* [WHAT THE EXERCISE ASKS]: Everything in the listing below from the line containing "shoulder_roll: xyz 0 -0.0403" through the line containing "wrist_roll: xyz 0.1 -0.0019" must be repeated exactly; the remaining lines are not wanted.

* [DATA EXCERPT]:
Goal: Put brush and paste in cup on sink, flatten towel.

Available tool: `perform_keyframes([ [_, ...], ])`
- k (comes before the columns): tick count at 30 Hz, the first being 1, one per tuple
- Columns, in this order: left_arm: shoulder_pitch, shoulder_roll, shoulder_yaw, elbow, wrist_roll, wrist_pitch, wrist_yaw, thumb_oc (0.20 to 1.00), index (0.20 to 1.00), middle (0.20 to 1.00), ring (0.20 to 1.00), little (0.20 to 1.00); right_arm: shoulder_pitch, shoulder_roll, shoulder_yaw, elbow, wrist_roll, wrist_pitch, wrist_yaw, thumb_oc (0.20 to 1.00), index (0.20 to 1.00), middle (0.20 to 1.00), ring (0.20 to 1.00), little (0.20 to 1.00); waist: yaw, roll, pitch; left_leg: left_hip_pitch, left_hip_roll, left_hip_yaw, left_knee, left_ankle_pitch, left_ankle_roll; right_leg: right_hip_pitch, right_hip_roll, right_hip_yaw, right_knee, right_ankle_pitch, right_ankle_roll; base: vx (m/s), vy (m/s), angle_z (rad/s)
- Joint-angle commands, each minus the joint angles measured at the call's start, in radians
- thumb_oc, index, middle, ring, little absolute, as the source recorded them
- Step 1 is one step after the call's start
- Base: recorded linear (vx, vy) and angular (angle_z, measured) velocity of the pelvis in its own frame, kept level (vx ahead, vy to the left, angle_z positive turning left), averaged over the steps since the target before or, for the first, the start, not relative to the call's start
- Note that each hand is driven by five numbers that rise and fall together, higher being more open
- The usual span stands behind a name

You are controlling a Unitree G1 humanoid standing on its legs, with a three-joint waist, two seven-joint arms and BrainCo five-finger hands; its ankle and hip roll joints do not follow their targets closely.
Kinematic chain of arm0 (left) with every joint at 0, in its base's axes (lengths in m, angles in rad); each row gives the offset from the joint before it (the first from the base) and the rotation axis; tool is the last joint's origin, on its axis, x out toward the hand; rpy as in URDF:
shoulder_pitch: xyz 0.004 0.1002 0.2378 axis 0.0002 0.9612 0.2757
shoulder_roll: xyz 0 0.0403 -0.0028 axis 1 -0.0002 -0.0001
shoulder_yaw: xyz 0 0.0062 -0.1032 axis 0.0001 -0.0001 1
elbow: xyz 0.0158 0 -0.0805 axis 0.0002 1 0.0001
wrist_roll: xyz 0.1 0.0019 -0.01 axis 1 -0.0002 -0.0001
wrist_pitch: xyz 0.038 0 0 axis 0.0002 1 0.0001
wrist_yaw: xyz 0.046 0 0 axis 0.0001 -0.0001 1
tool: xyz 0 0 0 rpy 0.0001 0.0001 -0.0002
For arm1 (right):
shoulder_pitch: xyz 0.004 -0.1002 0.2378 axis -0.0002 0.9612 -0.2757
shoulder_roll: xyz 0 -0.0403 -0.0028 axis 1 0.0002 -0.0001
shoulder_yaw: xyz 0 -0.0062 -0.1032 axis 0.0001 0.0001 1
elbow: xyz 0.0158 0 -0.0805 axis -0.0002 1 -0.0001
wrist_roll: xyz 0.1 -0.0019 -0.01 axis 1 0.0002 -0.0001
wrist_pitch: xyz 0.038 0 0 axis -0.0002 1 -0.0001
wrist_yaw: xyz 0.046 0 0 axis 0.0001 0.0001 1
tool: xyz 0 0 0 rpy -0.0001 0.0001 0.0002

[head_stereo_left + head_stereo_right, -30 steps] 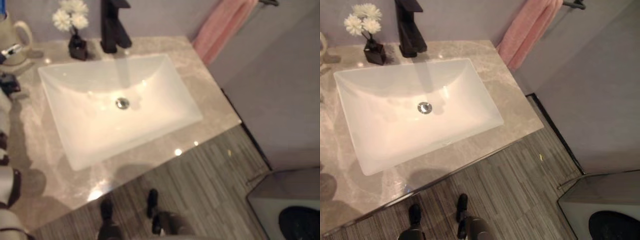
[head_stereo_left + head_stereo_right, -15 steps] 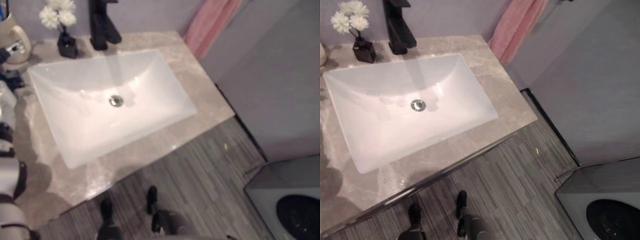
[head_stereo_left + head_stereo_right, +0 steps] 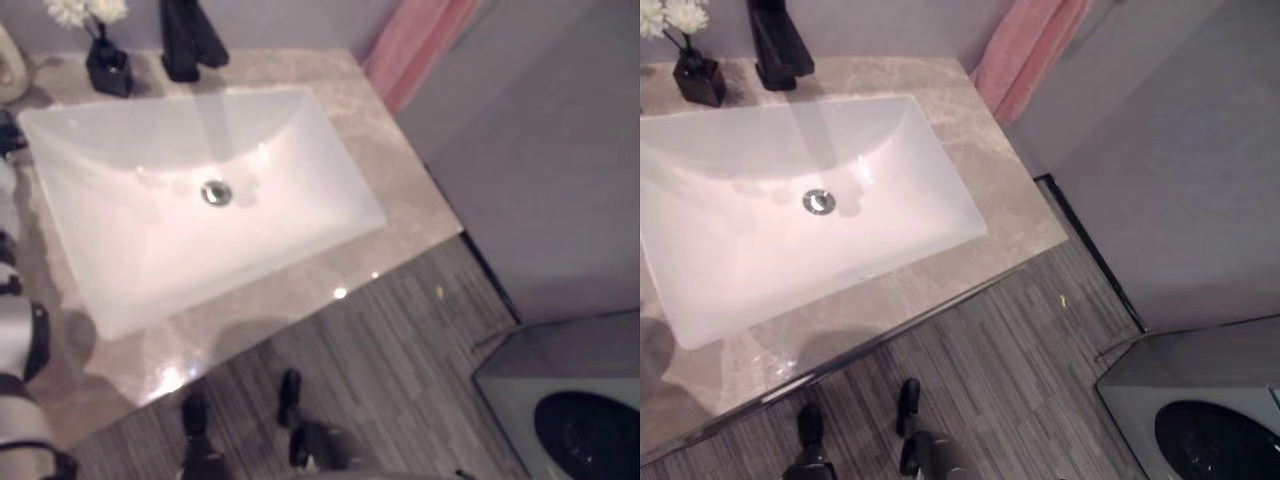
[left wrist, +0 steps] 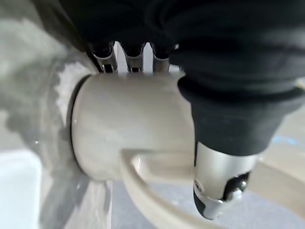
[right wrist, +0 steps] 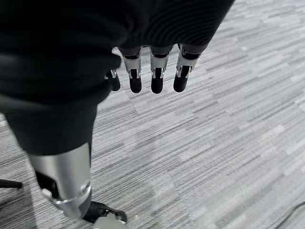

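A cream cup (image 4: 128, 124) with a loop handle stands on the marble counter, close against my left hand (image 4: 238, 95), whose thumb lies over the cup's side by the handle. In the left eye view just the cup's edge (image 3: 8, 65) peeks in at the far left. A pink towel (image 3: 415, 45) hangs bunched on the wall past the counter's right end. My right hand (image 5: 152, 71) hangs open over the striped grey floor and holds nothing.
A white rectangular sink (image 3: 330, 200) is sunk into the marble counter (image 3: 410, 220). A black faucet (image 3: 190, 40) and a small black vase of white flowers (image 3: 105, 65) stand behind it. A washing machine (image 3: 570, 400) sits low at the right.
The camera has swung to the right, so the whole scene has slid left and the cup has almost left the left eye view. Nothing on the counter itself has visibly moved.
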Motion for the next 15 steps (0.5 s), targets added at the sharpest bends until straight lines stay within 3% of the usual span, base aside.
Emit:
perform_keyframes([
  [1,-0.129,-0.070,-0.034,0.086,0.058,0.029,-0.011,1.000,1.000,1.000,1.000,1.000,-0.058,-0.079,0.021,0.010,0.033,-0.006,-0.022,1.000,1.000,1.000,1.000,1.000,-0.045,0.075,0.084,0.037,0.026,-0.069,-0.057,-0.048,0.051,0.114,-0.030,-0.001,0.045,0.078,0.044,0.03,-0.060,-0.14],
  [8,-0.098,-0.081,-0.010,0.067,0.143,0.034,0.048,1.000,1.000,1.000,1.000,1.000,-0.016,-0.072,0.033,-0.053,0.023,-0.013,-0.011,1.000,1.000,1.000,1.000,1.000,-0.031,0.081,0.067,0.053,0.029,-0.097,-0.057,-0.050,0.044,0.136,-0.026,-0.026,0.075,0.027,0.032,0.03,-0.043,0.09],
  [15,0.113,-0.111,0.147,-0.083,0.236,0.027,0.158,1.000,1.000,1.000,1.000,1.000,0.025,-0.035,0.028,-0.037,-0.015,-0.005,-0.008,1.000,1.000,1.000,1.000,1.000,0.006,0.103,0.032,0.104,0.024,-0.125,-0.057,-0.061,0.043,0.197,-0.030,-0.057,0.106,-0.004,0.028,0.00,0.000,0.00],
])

* [TASK RESPONSE]:
shoulder_roll: xyz 0 -0.0403 -0.0028 axis 1 0.0002 -0.0001
shoulder_yaw: xyz 0 -0.0062 -0.1032 axis 0.0001 0.0001 1
elbow: xyz 0.0158 0 -0.0805 axis -0.0002 1 -0.0001
wrist_roll: xyz 0.1 -0.0019 -0.01 axis 1 0.0002 -0.0001

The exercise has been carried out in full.